The reversible encoding unit 106 encodes these various kinds of information using an arbitrary encoding scheme, and sets (multiplexes) the information as a part of the header information of encoded data. The reversible encoding unit 106 supplies the encoded data obtained by the encoding to the accumulation buffer 107, and causes the encoded data to be accumulated.
As the encoding scheme of the reversible encoding unit 106, for example, variable-length coding, arithmetic coding or the like is cited. As variable-length coding, for example, context-adaptive variable length coding (CAVLC) defined in the H.264/AVC scheme or the like is cited. As arithmetic coding, for example, context-adaptive binary arithmetic coding (CABAC) or the like is cited.
The accumulation buffer 107 temporarily holds encoded data supplied from the reversible encoding unit 106. The accumulation buffer 107 outputs the held encoded data to, for example, a recording device (recording medium), a transmission path, or the like in a subsequent stage not shown in the drawing as a bit stream at a predetermined timing. In other words, the various kinds of encoded information are supplied to the decoding side.
The transform coefficient quantized at the quantization unit 105 is also supplied to the inverse quantization unit 108. The inverse quantization unit 108 performs inverse quantization on the quantized transform coefficient using a method corresponding to the quantization performed by the quantization unit 105. The method for the inverse quantization may be any method corresponding to the quantization processing by the quantization unit 105. The inverse quantization unit 108 supplies the obtained transform coefficient to the inverse orthogonal transform unit 109.
The inverse orthogonal transform unit 109 performs an inverse orthogonal transform on the transform coefficient supplied from the inverse quantization unit 108 using a method corresponding to the orthogonal transform processing by the orthogonal transform unit 104. The method for the inverse orthogonal transform may be any method corresponding to the orthogonal transform processing by the orthogonal transform unit 104. The output subjected to the inverse orthogonal transform (locally restored difference information) is supplied to the computing unit 110.
The computing unit 110 obtains a locally reconfigured image (hereinafter referred to as a reconfigured image) by adding the prediction image supplied from the in-screen prediction unit 114 or the motion prediction and compensation unit 115 via the prediction image selection unit 116 to an inverse orthogonal transform result supplied from the inverse orthogonal transform unit 109, that is, the locally restored difference information. The reconfigured image is supplied to the loop filter 111.
The loop filter 111 includes a deblocking filter, an adaptive loop filter, and the like, and appropriately performs filter processing on the decoded image supplied from the computing unit 110. For example, the loop filter 111 removes the block distortion of the decoded image by performing deblocking filter processing on the decoded image. Also, for example, the loop filter 111 performs loop filter processing on the result of the deblocking filter processing (decoded image from which the block distortion has been removed) using the Wiener filter, thereby improving image quality.

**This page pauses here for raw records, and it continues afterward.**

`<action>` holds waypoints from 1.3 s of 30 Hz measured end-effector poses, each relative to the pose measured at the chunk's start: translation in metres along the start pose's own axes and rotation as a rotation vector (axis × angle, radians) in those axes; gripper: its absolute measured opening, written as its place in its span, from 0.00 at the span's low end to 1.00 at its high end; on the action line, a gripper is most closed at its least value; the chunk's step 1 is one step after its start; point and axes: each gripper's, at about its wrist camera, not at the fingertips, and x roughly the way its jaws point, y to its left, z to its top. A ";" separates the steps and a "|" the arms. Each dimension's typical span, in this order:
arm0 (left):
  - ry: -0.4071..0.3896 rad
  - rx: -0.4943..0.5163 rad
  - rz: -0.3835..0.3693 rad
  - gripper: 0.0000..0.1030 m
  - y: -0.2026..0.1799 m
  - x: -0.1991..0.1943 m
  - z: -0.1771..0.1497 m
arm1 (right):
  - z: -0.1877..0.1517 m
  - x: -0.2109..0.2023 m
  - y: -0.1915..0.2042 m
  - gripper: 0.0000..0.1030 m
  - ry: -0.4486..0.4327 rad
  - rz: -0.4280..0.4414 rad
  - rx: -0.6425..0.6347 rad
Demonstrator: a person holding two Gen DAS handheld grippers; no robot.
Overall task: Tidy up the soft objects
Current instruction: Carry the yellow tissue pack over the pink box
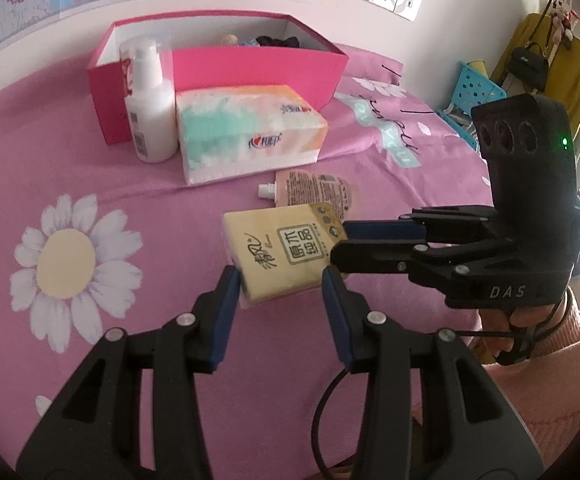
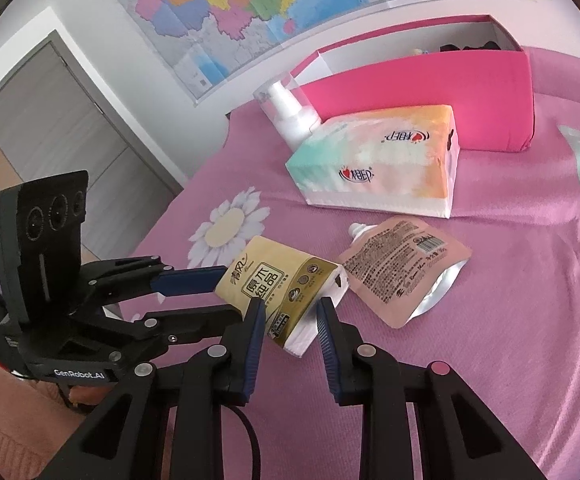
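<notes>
A small yellow soft pack of tissues point(image 1: 282, 252), printed "原木纯品", is held over the pink flowered bed point(image 1: 90, 168), clamped by the left tongs point(image 1: 280, 280) and the right tongs point(image 2: 290, 306), and is best carried level into the pink cardboard box point(image 1: 250, 64).

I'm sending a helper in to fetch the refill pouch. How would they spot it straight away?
On the pink bedsheet, find the big pastel tissue pack in front of the pink box. The pouch lies flat just on the near side of it, beside the small yellow tissue pack. It alone is peach-pink, with a white spout and a silvery base.
</notes>
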 end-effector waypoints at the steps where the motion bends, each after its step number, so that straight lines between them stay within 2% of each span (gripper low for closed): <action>1: -0.004 0.001 0.001 0.43 0.000 -0.001 0.001 | 0.000 0.000 0.001 0.26 -0.002 0.000 -0.002; 18: -0.070 0.012 0.016 0.43 -0.003 -0.016 0.013 | 0.016 -0.014 0.009 0.26 -0.060 -0.008 -0.036; 39: -0.116 0.035 0.029 0.43 -0.009 -0.019 0.037 | 0.041 -0.028 0.007 0.26 -0.123 -0.025 -0.070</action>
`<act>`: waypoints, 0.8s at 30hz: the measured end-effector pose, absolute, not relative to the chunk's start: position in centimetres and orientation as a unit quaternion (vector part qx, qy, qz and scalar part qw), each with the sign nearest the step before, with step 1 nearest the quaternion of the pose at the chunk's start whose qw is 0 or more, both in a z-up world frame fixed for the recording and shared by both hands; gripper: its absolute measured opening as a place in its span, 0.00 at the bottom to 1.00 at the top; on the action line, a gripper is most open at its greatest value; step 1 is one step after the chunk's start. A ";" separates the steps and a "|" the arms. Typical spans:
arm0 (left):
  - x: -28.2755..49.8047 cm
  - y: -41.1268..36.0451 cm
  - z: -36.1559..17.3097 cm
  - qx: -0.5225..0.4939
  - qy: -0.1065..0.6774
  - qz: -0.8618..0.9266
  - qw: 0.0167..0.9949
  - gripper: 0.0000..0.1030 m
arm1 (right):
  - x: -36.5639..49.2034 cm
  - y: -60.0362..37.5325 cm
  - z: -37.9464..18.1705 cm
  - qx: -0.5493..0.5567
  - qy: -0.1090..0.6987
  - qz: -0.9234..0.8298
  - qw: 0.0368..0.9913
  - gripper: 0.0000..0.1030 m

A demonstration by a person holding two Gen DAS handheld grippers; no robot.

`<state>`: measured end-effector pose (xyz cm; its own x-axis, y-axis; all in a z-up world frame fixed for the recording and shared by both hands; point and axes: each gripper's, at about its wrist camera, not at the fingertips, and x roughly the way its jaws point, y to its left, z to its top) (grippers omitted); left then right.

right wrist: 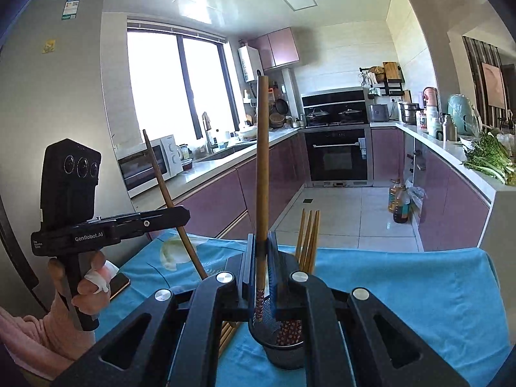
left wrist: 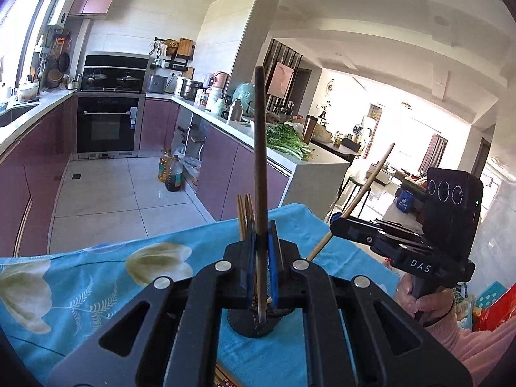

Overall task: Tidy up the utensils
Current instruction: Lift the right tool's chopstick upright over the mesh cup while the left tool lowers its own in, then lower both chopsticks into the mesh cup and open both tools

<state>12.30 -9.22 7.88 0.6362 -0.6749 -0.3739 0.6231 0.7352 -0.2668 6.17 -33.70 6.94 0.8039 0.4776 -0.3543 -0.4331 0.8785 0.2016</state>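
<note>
Both tongs (left wrist: 260, 232) (right wrist: 262, 242) w/ chopsticks (left wrist: 259, 148) (right wrist: 262, 161) over blue cloth (left wrist: 96, 277), kitchen.

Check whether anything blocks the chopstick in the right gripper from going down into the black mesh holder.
Nothing visible. The chopstick, upright in the right gripper, has its patterned end at the open mouth of the mesh holder; the chopsticks inside lean at its far rim.
</note>
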 end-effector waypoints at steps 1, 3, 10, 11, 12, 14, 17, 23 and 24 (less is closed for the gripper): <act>12.4 -9.5 8.1 -0.055 0.227 -0.362 0.903 0.07 | 6.3 -33.7 6.8 0.055 0.203 0.238 0.948 0.06; 12.6 -10.1 8.4 -0.052 0.224 -0.366 0.902 0.07 | 6.6 -33.8 6.6 0.052 0.209 0.233 0.949 0.06; 13.6 -12.9 7.3 -0.019 0.246 -0.358 0.900 0.07 | 8.3 -34.0 5.1 0.035 0.242 0.215 0.946 0.06; 13.7 -13.3 6.8 -0.010 0.253 -0.359 0.898 0.07 | 8.6 -33.9 4.7 0.032 0.250 0.213 0.944 0.06; 13.9 -13.7 6.3 0.000 0.262 -0.359 0.896 0.07 | 8.8 -33.9 4.4 0.030 0.257 0.211 0.943 0.06; 14.1 -14.5 5.3 0.020 0.285 -0.356 0.890 0.07 | 9.2 -33.8 3.8 0.025 0.273 0.209 0.939 0.06; 14.8 -15.5 3.8 0.041 0.311 -0.351 0.882 0.07 | 9.8 -33.8 2.8 0.021 0.297 0.209 0.932 0.06; 16.9 -15.9 1.1 0.052 0.352 -0.350 0.866 0.07 | 11.0 -33.4 1.4 0.020 0.329 0.204 0.922 0.06; 17.3 -16.0 0.8 0.053 0.356 -0.348 0.866 0.07 | 11.3 -33.4 1.2 0.022 0.333 0.203 0.921 0.06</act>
<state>17.31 -16.05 0.84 0.5043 -0.5657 -0.6525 0.6404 0.7518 -0.1569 11.28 -33.41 1.21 0.6965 0.3881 -0.6035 -0.3590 0.9167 0.1752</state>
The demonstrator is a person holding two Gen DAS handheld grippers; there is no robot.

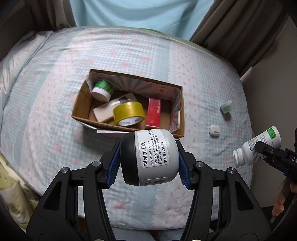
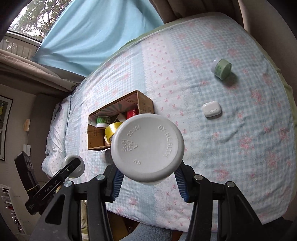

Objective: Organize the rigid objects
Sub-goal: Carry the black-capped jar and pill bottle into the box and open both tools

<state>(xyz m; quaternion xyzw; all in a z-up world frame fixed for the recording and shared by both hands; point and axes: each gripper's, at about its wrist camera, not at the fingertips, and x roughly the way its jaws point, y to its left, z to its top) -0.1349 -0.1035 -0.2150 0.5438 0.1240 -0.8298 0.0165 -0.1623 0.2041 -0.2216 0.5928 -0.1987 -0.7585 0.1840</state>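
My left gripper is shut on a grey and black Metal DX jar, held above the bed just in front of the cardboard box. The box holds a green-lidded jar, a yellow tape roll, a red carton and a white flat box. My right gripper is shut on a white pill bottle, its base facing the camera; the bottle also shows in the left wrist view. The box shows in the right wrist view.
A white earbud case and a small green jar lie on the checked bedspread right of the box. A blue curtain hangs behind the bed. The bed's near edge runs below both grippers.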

In addition, the loop filter 111 may perform arbitrary filter processing on the decoded image. Also, the loop filter 111 can supply information, such as a filter coefficient used in the filter processing and the like, to the reversible encoding unit 106 according to necessity, and cause the information to be encoded.
The loop filter 111 supplies a filter processing result (hereinafter referred to as a decoded image) to the decoded picture buffer 112. Also, the loop filter 111 supplies the reconfigured image supplied from the computing unit 110 to the in-screen prediction unit 114.
The decoded picture buffer 112 stores each decoded image supplied from the loop filter 111. Also, the decoded picture buffer 112 stores the view ID and the POC of the image.
At a predetermined timing or based on a request from the outside, such as the motion prediction and compensation unit 115 or the like, the decoded picture buffer 112 supplies the stored decoded image (and the view ID and the POC of the image) to the motion prediction and compensation unit 115.
When images of surrounding regions (surrounding blocks) positioned around a processing target region (current block) are acquired from the loop filter 111, the in-screen prediction unit 114 performs intra prediction of generating a prediction image, basically using prediction units (PUs) as processing units. The in-screen prediction unit 114 performs the intra prediction in a plurality of modes (intra prediction modes) prepared in advance.
The in-screen prediction unit 114 generates prediction images in all intra prediction modes serving as candidates, evaluates the cost function values of the respective prediction images using the input image supplied from the screen rearrangement buffer 102, and selects an optimal mode. Upon selecting the optimal intra prediction mode, the in-screen prediction unit 114 supplies a prediction image generated in the optimal mode to the prediction image selection unit 116.
Also, the in-screen prediction unit 114 appropriately supplies intra prediction information including information relating to intra prediction, such as the optimal intra prediction mode and the like, to the reversible encoding unit 106, and causes the intra prediction information to be encoded.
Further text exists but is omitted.